§ **Work order**
Select all lines in the records that include "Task".

Stored dataset items:

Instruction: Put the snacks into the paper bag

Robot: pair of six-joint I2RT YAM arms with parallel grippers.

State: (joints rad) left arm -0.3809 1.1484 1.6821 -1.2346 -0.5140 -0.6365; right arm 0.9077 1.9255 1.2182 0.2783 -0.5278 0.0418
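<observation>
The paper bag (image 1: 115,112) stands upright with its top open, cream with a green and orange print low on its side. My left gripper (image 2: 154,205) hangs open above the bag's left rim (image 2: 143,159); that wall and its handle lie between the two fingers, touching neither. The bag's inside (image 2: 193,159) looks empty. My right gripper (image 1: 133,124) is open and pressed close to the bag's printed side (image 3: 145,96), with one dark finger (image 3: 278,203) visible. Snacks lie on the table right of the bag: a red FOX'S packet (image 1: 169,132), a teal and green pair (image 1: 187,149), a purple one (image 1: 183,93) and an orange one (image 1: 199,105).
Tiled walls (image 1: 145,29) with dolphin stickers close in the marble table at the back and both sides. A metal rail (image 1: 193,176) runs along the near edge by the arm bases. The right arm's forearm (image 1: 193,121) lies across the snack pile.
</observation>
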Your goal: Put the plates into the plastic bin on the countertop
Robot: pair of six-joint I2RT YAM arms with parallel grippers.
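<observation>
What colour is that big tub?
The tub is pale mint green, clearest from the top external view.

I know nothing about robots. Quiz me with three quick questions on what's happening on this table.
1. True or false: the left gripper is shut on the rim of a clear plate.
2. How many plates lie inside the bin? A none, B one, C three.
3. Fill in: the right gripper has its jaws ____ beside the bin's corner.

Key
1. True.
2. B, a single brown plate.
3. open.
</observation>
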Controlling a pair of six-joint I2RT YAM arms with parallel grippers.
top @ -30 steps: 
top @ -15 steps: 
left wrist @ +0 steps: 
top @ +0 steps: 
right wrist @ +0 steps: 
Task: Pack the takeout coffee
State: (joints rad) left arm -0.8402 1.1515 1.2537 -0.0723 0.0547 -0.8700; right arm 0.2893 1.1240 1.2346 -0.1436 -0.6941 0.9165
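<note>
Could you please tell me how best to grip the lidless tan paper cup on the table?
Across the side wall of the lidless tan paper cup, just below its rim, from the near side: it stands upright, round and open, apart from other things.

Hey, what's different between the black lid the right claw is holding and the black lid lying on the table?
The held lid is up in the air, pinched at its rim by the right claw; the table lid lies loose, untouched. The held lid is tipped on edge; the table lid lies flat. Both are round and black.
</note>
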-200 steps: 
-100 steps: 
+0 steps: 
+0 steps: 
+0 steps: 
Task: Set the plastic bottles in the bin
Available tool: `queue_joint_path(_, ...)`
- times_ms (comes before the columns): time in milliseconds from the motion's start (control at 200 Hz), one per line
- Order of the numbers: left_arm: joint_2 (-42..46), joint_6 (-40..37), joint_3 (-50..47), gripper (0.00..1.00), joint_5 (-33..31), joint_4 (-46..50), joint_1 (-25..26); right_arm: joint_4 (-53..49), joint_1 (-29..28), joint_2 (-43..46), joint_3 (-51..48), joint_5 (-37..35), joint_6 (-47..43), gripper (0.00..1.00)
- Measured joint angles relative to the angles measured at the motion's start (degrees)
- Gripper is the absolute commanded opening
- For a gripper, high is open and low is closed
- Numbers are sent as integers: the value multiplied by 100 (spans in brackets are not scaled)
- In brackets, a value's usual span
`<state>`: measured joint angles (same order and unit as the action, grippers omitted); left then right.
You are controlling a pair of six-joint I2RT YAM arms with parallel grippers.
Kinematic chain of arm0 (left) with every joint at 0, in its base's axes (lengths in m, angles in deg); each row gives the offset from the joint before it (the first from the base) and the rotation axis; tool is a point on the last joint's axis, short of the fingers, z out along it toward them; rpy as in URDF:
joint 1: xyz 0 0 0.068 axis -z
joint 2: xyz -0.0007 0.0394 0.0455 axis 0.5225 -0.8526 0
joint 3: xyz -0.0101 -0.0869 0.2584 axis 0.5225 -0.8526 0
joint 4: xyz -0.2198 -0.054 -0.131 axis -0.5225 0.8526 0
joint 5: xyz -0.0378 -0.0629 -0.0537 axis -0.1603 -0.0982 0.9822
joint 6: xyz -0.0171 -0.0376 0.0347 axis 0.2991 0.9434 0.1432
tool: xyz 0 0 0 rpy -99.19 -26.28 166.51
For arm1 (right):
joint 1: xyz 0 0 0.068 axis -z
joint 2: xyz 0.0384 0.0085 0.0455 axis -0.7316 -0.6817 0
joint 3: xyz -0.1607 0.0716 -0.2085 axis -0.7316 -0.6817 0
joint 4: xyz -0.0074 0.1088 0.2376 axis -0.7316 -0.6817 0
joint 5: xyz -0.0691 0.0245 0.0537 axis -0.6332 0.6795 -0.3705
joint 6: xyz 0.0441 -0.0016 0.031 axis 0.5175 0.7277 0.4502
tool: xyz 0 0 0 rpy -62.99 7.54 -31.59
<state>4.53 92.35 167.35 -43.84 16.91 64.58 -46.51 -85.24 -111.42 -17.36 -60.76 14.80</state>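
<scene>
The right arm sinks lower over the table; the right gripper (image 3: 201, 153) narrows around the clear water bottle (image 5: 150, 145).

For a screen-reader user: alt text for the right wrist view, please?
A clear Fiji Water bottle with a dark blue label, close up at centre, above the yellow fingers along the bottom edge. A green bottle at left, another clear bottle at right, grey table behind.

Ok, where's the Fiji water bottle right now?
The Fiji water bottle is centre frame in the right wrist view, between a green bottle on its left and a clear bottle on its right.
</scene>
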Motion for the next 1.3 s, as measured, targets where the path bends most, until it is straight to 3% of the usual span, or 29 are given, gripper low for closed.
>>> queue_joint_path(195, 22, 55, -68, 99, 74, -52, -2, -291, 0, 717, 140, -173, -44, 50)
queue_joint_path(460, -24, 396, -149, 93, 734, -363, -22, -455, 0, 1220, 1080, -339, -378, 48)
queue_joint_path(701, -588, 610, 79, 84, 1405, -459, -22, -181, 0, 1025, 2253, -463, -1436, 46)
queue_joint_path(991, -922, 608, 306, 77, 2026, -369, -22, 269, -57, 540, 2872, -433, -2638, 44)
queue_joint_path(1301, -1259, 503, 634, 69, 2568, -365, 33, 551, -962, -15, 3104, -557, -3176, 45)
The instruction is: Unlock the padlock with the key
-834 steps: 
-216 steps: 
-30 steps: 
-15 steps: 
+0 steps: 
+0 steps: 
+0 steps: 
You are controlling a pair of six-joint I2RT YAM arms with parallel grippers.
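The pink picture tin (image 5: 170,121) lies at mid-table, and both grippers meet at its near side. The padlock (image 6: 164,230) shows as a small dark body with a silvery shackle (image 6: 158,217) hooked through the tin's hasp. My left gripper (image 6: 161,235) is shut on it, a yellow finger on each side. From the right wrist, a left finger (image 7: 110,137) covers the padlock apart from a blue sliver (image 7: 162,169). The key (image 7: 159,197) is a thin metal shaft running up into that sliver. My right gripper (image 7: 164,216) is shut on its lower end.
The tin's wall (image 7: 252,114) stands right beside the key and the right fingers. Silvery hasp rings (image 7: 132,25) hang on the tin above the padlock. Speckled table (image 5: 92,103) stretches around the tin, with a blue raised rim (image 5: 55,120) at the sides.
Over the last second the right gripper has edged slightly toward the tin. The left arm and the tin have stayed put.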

§ **Exercise output**
Task: Pack the takeout coffee
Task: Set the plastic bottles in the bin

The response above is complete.